Heating the Shop in Vermont

I've installed quite a few of the Pioneer mini-splits. I'm impressed with the functionality. I probably lean more toward cooling than you will (Southern Indiana) but they are my heat source in the garage. (The separate workshop uses gas heat). I'm in the process of installing 5 units in our house, using the multi-zone outdoor compressors, so two compressors. This will replace the 30 year old central AC, keeping the gas heat furnace.

My two complaints on these units are 1) the symbols for heat/fan/cool/dry modes on the remote are tiny, so distinguishing between the modes is difficult with older eyes, and 2) the lowest temperature you can set is something like 62 degrees, I would prefer to be able to set the garage to low 50's when I'm not using it. I end up using "Freeze Protection" mode which targets the mid-40's.

When the new workshop gets built, I plan on a 30k unit for a well insulated 2200 sq ft.

I'm *NOT* an HVAC tech, so take this with a that in mind, but my impression is that shorter pipes are fine for the charge. A fair amount of the charge is used in the units so the relative change per foot is small. The base charge is 30 ounces. The technical brochure calls for an additional charge per foot over 25 feet of 0.16 ounces per foot. So at 9 feet, you are at 16 feet less than the minimum charge, or 2.56 ounces over. That is a fairly small percentage. You are only 7 feet under the minimum pipe length they sell (16ft). I suspect that your are well within the normal operating range of the compressor.
so take a blue and ,red marker and mark the heat icon in RED and the cool in blue
do the dry in YELLOW for desert sand...
 
I've installed quite a few of the Pioneer mini-splits. I'm impressed with the functionality. I probably lean more toward cooling than you will (Southern Indiana) but they are my heat source in the garage. (The separate workshop uses gas heat). I'm in the process of installing 5 units in our house, using the multi-zone outdoor compressors, so two compressors. This will replace the 30 year old central AC, keeping the gas heat furnace.

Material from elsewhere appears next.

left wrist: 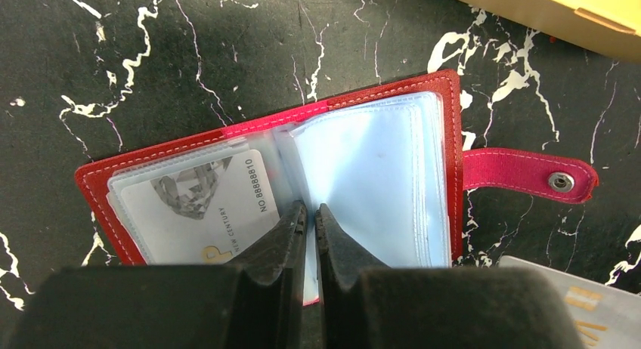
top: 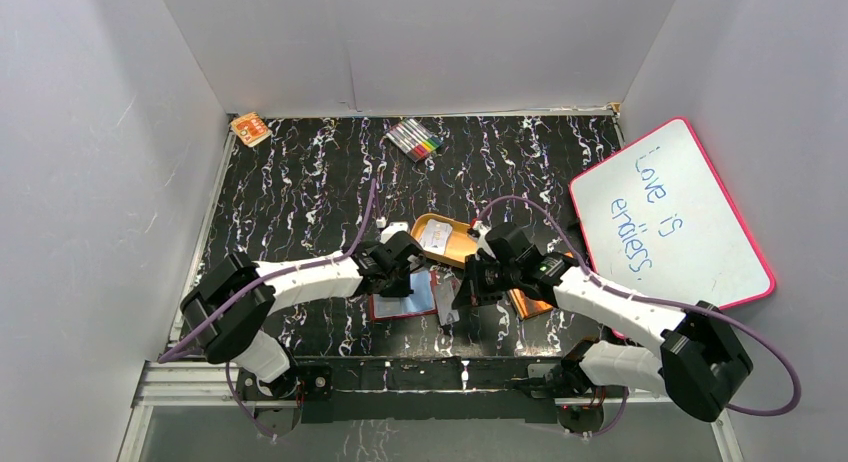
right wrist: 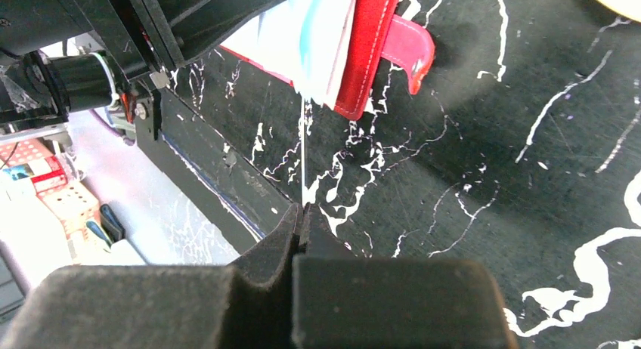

My two complaints on these units are 1) the symbols for heat/fan/cool/dry modes on the remote are tiny, so distinguishing between the modes is difficult with older eyes, and 2) the lowest temperature you can set is something like 62 degrees, I would prefer to be able to set the garage to low 50's when I'm not using it. I end up using "Freeze Protection" mode which targets the mid-40's.

When the new workshop gets built, I plan on a 30k unit for a well insulated 2200 sq ft.

I'm *NOT* an HVAC tech, so take this with a that in mind, but my impression is that shorter pipes are fine for the charge. A fair amount of the charge is used in the units so the relative change per foot is small. The base charge is 30 ounces. The technical brochure calls for an additional charge per foot over 25 feet of 0.16 ounces per foot. So at 9 feet, you are at 16 feet less than the minimum charge, or 2.56 ounces over. That is a fairly small percentage. You are only 7 feet under the minimum pipe length they sell (16ft). I suspect that your are well within the normal operating range of the compressor.
Thanks for the technical information. I read through some of the specs and didn't quite understand why it would make a difference. the oz./ft. helps me understand it much better now. It would be hard to believe that the compressor is not sized or rated to handle less than 10% more charge given how designers tend to oversize components.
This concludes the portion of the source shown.